TASK BRIEF — Word for word, restate the lines from the start of the data down to the line with "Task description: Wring", both included.

GIVEN DATA —
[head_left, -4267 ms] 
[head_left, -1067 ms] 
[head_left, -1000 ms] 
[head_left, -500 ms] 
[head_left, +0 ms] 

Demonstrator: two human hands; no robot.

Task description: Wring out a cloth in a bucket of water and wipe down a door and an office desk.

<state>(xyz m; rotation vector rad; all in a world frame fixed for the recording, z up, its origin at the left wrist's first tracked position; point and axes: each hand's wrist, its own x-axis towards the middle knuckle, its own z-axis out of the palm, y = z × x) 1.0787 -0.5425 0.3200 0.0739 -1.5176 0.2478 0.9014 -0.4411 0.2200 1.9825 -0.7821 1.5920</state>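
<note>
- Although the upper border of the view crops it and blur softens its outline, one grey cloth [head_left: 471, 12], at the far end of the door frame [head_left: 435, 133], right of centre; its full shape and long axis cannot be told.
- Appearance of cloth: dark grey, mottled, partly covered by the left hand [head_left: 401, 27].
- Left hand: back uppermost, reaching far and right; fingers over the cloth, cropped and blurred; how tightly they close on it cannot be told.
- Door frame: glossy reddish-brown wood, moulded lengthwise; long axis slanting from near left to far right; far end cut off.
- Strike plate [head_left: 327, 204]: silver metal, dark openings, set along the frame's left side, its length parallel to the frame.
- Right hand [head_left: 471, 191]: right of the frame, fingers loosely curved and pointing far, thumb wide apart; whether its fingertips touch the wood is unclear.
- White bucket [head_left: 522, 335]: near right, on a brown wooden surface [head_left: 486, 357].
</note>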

RESPONSE TO THE EXERCISE —
[head_left, -4267 ms] 
[head_left, -1067 ms] 
[head_left, -1000 ms] 
[head_left, -500 ms] 
[head_left, +0 ms] 

Demonstrator: two human hands; no robot.

Task description: Wring out a cloth in a bucket of water and wipe down a door and an office desk.

The exercise concludes with that.